→ TO DO: Only one span is wanted from the lines below: from the one with "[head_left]" up to and including the one with "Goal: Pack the". Copy it exactly, without images.

-- MATERIAL FOR THE TASK follows --

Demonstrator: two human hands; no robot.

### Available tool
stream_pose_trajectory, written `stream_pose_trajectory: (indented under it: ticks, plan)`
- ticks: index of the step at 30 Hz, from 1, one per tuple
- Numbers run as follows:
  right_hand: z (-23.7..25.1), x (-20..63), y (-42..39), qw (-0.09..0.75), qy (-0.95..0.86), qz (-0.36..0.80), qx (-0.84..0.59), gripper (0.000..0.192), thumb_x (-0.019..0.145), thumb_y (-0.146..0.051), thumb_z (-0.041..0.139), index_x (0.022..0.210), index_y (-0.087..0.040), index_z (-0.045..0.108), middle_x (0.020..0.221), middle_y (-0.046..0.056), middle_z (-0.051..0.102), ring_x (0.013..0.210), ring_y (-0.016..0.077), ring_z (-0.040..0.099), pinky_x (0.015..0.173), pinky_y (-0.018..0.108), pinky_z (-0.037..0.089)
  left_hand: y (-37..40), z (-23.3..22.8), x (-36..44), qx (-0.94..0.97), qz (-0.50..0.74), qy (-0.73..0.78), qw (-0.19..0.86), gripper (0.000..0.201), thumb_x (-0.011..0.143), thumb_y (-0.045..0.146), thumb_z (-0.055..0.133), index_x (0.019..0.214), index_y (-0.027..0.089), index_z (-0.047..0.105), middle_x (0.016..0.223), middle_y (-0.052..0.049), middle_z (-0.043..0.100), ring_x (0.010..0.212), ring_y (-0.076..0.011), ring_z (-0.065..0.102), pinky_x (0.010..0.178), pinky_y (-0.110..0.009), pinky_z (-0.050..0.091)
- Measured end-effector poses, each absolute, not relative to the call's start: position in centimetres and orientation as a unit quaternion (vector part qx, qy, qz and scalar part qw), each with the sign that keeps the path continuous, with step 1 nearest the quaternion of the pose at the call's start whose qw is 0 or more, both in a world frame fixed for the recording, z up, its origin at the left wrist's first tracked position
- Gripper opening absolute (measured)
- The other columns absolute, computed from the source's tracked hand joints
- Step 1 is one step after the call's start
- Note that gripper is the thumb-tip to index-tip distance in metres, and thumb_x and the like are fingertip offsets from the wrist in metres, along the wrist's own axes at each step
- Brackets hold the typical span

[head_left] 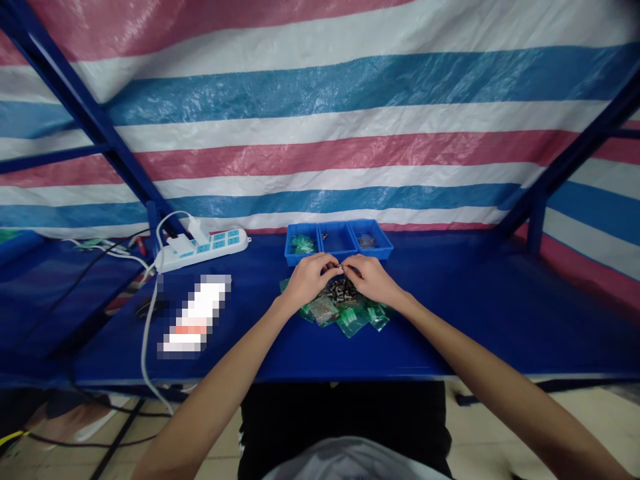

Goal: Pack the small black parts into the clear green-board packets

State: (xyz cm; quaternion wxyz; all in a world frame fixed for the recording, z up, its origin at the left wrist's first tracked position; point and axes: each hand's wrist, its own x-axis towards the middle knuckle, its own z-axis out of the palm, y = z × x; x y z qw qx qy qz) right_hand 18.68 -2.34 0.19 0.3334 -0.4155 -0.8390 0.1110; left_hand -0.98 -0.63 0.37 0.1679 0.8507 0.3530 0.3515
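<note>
My left hand (311,277) and my right hand (371,279) meet fingertip to fingertip over a heap of small dark metal parts (343,291). Between the fingertips is a tiny metal piece (340,268); both hands pinch it. Under and around the heap lie several small green plastic bags (353,320) on the blue table (450,333). Just beyond the hands stand three joined blue trays (339,240): the left one holds green bags, the other two hold a few small parts.
A white power strip (205,248) with plugged-in white cables lies at the back left. A blurred white and orange object (193,320) lies left of the hands. Dark blue frame posts rise at both sides. A striped tarp hangs behind the table.
</note>
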Motion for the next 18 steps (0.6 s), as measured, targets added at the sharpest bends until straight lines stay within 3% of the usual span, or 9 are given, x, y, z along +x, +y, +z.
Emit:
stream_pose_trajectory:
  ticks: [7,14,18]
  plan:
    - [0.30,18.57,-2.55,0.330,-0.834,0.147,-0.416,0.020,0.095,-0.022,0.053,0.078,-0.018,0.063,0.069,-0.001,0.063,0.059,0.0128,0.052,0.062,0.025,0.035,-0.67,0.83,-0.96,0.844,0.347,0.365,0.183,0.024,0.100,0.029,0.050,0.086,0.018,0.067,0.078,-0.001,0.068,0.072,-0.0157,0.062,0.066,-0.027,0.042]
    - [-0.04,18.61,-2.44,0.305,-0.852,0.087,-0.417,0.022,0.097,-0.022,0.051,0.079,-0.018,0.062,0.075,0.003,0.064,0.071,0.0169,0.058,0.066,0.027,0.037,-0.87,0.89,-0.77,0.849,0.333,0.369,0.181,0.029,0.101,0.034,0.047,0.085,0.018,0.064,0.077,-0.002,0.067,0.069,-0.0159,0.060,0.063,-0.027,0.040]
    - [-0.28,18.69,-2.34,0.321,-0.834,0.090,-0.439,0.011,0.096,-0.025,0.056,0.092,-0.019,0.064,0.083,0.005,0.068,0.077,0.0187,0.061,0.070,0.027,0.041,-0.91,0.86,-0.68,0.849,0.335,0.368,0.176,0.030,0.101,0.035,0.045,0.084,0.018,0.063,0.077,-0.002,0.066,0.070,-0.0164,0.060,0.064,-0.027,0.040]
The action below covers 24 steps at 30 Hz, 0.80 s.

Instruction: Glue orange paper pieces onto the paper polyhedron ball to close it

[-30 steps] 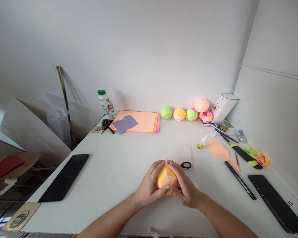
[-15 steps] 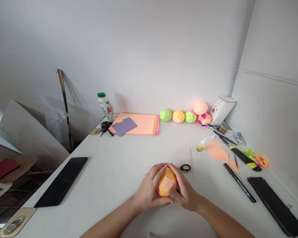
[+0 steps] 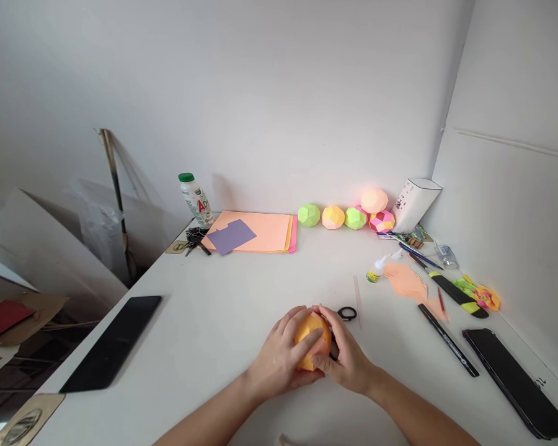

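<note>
Both hands cup an orange faceted paper ball [image 3: 312, 331] just above the white table [image 3: 223, 310] near its front edge. My left hand [image 3: 281, 356] wraps the ball's left side, with the thumb laid across its front. My right hand [image 3: 346, 356] presses against its right side, fingers curled around it. Black scissors [image 3: 346, 314] lie right behind the hands, partly hidden by my right hand.
Several paper balls [image 3: 344, 215] line the back wall beside a white box [image 3: 415, 203]. Coloured paper sheets [image 3: 260, 231], keys and a bottle [image 3: 194, 198] sit back left. A glue bottle, pens, paper scraps and a black phone [image 3: 516, 381] lie right; another black slab [image 3: 114, 341] lies left.
The ball has been turned between my hands, and my left thumb has moved across its front. The hands stay in the same spot on the table.
</note>
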Each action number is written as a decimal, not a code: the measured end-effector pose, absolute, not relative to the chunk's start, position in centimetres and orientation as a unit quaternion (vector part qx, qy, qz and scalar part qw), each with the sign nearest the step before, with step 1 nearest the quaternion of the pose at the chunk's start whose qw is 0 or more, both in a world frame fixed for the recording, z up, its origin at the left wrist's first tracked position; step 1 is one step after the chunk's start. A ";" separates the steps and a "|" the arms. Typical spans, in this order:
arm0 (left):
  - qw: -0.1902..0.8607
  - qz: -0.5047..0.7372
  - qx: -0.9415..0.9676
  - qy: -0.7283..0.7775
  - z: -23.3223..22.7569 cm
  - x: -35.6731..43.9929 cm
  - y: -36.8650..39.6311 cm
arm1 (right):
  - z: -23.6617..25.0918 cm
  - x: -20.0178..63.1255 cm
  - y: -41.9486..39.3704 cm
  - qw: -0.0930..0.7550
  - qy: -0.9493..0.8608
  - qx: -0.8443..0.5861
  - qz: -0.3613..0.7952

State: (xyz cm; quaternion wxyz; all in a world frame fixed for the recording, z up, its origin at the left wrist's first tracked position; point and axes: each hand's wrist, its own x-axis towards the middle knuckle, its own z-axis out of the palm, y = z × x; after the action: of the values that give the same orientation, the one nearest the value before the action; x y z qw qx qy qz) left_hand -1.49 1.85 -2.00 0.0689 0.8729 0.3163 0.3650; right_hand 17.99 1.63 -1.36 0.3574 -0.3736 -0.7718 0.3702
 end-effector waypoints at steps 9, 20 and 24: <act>0.245 0.418 0.806 0.339 -1.5 -1.9 1.6 | -0.9 18.3 1.8 0.433 -0.780 -0.368 0.262; 0.291 0.420 0.775 0.373 -2.7 -1.5 1.9 | -1.7 18.3 1.9 0.367 -0.812 -0.348 0.291; 0.185 0.408 0.809 0.382 -3.0 -1.4 1.9 | -1.9 18.1 1.8 0.360 -0.817 -0.338 0.297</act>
State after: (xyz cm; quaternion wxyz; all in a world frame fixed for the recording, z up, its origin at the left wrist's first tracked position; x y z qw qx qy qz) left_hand -1.40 1.87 -2.96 0.1850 0.8086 0.3817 0.4078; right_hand 18.13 1.83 -1.86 0.3605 -0.3382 -0.8169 0.2973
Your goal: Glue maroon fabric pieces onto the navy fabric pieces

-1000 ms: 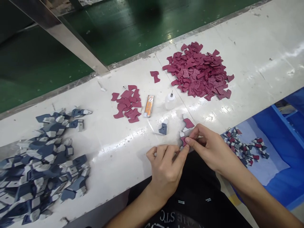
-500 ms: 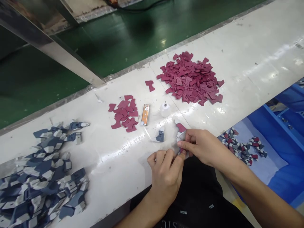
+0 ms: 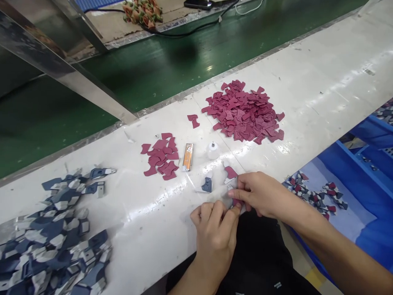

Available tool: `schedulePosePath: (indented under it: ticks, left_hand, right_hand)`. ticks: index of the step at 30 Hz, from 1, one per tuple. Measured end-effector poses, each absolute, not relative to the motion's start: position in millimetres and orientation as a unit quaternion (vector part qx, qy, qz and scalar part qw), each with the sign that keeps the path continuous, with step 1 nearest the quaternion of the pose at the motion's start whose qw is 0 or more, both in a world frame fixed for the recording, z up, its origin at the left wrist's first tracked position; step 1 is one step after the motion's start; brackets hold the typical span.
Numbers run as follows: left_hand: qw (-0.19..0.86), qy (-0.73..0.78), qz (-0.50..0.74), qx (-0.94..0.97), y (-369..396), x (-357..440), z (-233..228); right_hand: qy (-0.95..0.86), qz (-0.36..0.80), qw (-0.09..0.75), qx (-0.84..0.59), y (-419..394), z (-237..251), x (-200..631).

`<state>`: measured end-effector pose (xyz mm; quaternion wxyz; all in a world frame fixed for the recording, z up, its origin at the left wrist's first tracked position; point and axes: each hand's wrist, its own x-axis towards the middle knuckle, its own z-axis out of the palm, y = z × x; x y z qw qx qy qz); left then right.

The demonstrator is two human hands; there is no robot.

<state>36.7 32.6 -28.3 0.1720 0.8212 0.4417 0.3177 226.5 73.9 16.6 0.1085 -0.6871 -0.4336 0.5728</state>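
Note:
Close to the table's near edge, my two hands meet over a small maroon-and-white part [image 3: 237,202]. My left hand [image 3: 215,231] has its fingers curled, with thumb and index pressed to the part's lower end. From the other side, my right hand [image 3: 259,193] pinches it between thumb and fingers, hiding much of it. A second maroon-topped white piece [image 3: 230,172] shows just beyond my right fingertips; whether it joins the held part I cannot tell. To its left lies a single dark blue and white part [image 3: 207,184].
A small white bottle with a metal tip [image 3: 213,150] and an orange-labelled metal object [image 3: 188,157] stand beyond. Maroon pieces lie in a small group [image 3: 161,155] and a large heap [image 3: 245,112]. Blue-white parts [image 3: 58,229] pile up left. A blue bin [image 3: 359,192] holds parts at right.
The view has tilted upward, so the table's things sit slightly lower in the picture. Both hands keep nearly the same grip on the part.

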Motion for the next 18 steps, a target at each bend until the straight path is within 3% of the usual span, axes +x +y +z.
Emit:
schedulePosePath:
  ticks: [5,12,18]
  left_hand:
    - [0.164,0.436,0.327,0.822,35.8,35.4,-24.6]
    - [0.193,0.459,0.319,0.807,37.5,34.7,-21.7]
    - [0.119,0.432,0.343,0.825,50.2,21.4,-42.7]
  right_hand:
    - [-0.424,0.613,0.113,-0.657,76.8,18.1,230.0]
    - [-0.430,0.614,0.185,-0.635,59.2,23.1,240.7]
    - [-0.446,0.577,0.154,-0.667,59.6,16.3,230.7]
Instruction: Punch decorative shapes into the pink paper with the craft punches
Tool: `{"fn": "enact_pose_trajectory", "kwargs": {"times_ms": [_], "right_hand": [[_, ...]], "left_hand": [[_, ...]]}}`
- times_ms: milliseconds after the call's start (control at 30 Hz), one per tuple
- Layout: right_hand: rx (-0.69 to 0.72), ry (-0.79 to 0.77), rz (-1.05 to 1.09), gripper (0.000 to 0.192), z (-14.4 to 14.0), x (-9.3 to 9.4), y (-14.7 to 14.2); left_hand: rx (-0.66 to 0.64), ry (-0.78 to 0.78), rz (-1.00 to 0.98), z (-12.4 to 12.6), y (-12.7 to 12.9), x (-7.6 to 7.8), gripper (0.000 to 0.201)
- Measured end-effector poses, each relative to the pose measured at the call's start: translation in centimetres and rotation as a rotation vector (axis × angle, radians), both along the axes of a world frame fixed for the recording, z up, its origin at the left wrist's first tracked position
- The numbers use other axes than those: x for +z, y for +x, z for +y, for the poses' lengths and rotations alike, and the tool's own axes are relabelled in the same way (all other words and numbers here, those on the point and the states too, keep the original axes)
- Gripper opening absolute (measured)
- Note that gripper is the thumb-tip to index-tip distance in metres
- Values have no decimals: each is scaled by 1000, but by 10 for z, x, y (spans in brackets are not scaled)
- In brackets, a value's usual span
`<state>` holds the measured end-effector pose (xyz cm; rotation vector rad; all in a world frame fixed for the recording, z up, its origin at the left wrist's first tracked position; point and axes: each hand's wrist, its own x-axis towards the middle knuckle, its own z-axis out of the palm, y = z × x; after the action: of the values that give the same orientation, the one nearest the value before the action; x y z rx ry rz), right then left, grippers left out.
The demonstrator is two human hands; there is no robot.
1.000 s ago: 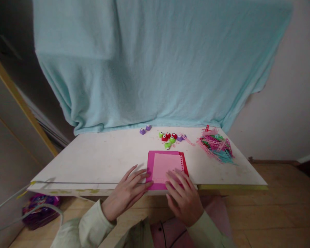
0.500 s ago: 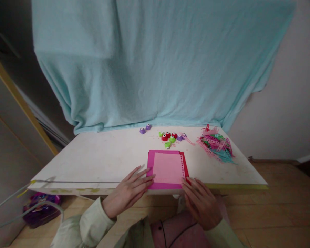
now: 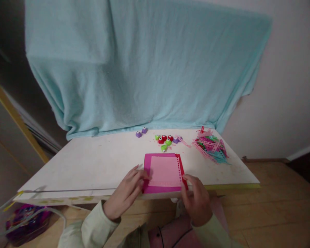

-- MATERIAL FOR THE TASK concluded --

→ TASK SOLUTION:
[head_left] 

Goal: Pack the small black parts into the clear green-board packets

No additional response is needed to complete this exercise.